REQUIREMENT.
Output the data below in full, character for character.

DATASET EXCERPT.

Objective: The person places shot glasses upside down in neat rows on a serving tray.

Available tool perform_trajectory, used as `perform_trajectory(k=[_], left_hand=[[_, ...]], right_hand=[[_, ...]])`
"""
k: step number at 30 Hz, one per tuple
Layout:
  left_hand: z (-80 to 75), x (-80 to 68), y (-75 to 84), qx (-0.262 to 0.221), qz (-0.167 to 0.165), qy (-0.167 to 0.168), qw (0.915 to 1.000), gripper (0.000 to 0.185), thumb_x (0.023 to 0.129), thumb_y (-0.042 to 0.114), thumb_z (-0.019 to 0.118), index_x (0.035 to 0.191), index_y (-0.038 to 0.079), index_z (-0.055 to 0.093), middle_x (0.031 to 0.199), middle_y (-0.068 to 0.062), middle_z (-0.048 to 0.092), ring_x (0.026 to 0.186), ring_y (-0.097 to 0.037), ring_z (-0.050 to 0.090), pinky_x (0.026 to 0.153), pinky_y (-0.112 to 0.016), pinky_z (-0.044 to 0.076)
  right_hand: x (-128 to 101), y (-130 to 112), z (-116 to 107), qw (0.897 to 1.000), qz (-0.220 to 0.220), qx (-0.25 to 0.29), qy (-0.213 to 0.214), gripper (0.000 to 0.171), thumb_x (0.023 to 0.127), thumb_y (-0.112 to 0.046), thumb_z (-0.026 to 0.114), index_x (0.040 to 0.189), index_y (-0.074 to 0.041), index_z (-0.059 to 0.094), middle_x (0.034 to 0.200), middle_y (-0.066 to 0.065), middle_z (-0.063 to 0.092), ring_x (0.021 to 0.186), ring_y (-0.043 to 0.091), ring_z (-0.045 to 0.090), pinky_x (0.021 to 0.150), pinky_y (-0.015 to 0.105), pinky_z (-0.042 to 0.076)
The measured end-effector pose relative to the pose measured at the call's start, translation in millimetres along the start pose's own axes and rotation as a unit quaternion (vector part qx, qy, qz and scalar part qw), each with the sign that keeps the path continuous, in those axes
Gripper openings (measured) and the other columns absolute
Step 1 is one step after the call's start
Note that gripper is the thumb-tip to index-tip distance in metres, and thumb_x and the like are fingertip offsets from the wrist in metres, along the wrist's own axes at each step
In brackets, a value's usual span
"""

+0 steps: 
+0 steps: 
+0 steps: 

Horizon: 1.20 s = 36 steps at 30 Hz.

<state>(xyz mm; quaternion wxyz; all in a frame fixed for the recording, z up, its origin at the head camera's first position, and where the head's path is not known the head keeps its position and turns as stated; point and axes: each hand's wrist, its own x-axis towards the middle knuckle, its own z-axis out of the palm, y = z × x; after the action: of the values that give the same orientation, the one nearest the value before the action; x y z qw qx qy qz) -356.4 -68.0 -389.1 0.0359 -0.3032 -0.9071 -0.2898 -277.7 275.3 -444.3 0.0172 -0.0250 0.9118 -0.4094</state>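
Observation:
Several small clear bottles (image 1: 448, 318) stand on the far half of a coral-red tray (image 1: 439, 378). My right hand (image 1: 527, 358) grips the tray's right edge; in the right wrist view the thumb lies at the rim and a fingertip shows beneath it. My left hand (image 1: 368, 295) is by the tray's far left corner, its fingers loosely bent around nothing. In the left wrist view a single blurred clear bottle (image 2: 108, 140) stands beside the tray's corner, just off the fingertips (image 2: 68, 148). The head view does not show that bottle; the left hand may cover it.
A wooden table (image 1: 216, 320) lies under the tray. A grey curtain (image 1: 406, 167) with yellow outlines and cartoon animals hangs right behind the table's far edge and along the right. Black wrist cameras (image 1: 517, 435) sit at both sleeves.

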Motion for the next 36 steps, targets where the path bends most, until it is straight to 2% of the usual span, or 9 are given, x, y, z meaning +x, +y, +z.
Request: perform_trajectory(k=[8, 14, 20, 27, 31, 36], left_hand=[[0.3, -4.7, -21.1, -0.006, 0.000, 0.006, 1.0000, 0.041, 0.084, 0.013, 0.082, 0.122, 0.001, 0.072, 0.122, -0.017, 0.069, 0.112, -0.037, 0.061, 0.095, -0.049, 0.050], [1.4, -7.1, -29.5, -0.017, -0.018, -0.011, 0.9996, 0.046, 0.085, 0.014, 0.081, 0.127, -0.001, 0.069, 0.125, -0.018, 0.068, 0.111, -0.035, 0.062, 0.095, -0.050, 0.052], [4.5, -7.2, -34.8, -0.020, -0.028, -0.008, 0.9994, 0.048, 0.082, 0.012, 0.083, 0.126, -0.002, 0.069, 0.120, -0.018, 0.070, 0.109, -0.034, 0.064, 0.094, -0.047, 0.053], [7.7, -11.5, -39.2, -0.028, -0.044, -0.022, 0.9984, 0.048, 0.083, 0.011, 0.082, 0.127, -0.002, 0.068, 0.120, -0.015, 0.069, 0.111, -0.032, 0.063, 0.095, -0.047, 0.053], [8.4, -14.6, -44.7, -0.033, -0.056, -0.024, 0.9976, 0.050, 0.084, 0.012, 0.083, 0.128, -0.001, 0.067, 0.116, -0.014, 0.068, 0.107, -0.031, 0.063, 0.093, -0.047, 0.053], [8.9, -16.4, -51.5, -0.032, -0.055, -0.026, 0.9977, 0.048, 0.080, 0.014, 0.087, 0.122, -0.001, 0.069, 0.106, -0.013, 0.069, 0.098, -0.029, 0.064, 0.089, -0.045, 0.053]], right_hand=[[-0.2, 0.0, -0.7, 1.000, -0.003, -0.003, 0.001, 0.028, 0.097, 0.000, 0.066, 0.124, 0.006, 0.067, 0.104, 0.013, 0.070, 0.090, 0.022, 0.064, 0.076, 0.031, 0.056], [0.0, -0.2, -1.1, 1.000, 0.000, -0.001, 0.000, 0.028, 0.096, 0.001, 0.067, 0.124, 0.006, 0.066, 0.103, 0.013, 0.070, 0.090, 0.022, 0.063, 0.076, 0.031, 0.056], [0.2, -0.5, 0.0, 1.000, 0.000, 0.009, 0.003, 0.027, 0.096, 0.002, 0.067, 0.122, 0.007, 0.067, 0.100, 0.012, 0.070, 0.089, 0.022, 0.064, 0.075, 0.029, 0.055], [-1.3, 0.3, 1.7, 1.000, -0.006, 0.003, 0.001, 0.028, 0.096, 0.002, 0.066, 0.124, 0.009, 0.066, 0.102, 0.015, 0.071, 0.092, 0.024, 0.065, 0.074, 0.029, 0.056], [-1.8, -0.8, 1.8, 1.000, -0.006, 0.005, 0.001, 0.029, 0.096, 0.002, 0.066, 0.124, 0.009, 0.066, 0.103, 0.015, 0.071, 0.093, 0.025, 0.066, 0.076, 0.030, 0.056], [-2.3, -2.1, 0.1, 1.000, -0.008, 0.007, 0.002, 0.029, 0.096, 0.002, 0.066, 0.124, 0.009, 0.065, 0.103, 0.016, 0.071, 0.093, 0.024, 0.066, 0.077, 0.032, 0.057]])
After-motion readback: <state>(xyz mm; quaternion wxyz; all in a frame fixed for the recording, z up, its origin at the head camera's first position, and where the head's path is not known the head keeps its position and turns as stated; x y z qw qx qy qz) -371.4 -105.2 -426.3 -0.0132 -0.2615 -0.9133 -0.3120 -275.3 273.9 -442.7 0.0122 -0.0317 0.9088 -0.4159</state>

PROBLEM SOLUTION.
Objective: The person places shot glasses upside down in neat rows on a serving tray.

Available tool perform_trajectory, used as `perform_trajectory(k=[_], left_hand=[[_, ...]], right_hand=[[_, ...]])`
"""
k: step number at 30 Hz, one per tuple
Layout:
  left_hand: z (-80 to 75), x (-80 to 68), y (-75 to 84), qx (-0.262 to 0.221), qz (-0.167 to 0.165), qy (-0.167 to 0.168), qw (0.915 to 1.000), gripper (0.000 to 0.185), thumb_x (0.023 to 0.129), thumb_y (-0.042 to 0.114), thumb_z (-0.019 to 0.118), index_x (0.035 to 0.191), index_y (-0.038 to 0.079), index_z (-0.055 to 0.093), middle_x (0.031 to 0.199), middle_y (-0.068 to 0.062), middle_z (-0.048 to 0.092), ring_x (0.026 to 0.186), ring_y (-0.097 to 0.037), ring_z (-0.050 to 0.090), pinky_x (0.026 to 0.153), pinky_y (-0.112 to 0.016), pinky_z (-0.044 to 0.076)
  right_hand: x (-128 to 101), y (-130 to 112), z (-116 to 107), qw (0.897 to 1.000), qz (-0.220 to 0.220), qx (-0.25 to 0.29), qy (-0.213 to 0.214), gripper (0.000 to 0.171), thumb_x (0.023 to 0.127), thumb_y (-0.112 to 0.046), thumb_z (-0.026 to 0.114), index_x (0.040 to 0.189), index_y (-0.074 to 0.041), index_z (-0.059 to 0.094), middle_x (0.034 to 0.200), middle_y (-0.066 to 0.065), middle_z (-0.063 to 0.092), ring_x (0.021 to 0.186), ring_y (-0.043 to 0.091), ring_z (-0.045 to 0.090), pinky_x (0.021 to 0.150), pinky_y (-0.015 to 0.105), pinky_z (-0.042 to 0.076)
The measured end-effector pose relative to the pose measured at the call's start, translation in millimetres along the start pose's own axes and rotation as a unit quaternion (vector part qx, qy, qz and scalar part qw), each with the sign that keeps the path continuous, in those axes
Gripper openings (measured) and the other columns absolute
Step 1 is one step after the call's start
Note that gripper is the thumb-tip to index-tip distance in metres, and thumb_x and the like are fingertip offsets from the wrist in metres, along the wrist's own axes at each step
In brackets, a value's usual span
"""

+0 steps: 
+0 steps: 
+0 steps: 

Horizon: 1.20 s = 36 steps at 30 Hz.

<state>(xyz mm; quaternion wxyz; all in a frame fixed for the recording, z up, its origin at the head camera's first position, and where the head's path is not known the head keeps its position and turns as stated; point and axes: each hand's wrist, its own x-axis towards the middle knuckle, its own z-axis out of the palm, y = z × x; after the action: of the values that give the same orientation, the one nearest the value before the action; x y z qw qx qy qz) -356.4 -68.0 -389.1 0.0359 -0.3032 -0.9071 -0.2898 -277.7 275.3 -444.3 0.0172 -0.0250 0.9118 -0.4094</state>
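Observation:
Several small clear bottles (image 1: 448, 318) stand on the far half of a coral-red tray (image 1: 439, 378). My right hand (image 1: 527, 358) grips the tray's right edge; in the right wrist view the thumb lies at the rim and a fingertip shows beneath it. My left hand (image 1: 368, 295) is by the tray's far left corner, its fingers loosely bent around nothing. In the left wrist view a single blurred clear bottle (image 2: 108, 140) stands beside the tray's corner, just off the fingertips (image 2: 68, 148). The head view does not show that bottle; the left hand may cover it.
A wooden table (image 1: 216, 320) lies under the tray. A grey curtain (image 1: 406, 167) with yellow outlines and cartoon animals hangs right behind the table's far edge and along the right. Black wrist cameras (image 1: 517, 435) sit at both sleeves.
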
Motion for the next 36 steps, targets where the path bends most, until it is straight to 2% of the usual span, or 9 are given, x, y, z meaning +x, +y, +z.
Request: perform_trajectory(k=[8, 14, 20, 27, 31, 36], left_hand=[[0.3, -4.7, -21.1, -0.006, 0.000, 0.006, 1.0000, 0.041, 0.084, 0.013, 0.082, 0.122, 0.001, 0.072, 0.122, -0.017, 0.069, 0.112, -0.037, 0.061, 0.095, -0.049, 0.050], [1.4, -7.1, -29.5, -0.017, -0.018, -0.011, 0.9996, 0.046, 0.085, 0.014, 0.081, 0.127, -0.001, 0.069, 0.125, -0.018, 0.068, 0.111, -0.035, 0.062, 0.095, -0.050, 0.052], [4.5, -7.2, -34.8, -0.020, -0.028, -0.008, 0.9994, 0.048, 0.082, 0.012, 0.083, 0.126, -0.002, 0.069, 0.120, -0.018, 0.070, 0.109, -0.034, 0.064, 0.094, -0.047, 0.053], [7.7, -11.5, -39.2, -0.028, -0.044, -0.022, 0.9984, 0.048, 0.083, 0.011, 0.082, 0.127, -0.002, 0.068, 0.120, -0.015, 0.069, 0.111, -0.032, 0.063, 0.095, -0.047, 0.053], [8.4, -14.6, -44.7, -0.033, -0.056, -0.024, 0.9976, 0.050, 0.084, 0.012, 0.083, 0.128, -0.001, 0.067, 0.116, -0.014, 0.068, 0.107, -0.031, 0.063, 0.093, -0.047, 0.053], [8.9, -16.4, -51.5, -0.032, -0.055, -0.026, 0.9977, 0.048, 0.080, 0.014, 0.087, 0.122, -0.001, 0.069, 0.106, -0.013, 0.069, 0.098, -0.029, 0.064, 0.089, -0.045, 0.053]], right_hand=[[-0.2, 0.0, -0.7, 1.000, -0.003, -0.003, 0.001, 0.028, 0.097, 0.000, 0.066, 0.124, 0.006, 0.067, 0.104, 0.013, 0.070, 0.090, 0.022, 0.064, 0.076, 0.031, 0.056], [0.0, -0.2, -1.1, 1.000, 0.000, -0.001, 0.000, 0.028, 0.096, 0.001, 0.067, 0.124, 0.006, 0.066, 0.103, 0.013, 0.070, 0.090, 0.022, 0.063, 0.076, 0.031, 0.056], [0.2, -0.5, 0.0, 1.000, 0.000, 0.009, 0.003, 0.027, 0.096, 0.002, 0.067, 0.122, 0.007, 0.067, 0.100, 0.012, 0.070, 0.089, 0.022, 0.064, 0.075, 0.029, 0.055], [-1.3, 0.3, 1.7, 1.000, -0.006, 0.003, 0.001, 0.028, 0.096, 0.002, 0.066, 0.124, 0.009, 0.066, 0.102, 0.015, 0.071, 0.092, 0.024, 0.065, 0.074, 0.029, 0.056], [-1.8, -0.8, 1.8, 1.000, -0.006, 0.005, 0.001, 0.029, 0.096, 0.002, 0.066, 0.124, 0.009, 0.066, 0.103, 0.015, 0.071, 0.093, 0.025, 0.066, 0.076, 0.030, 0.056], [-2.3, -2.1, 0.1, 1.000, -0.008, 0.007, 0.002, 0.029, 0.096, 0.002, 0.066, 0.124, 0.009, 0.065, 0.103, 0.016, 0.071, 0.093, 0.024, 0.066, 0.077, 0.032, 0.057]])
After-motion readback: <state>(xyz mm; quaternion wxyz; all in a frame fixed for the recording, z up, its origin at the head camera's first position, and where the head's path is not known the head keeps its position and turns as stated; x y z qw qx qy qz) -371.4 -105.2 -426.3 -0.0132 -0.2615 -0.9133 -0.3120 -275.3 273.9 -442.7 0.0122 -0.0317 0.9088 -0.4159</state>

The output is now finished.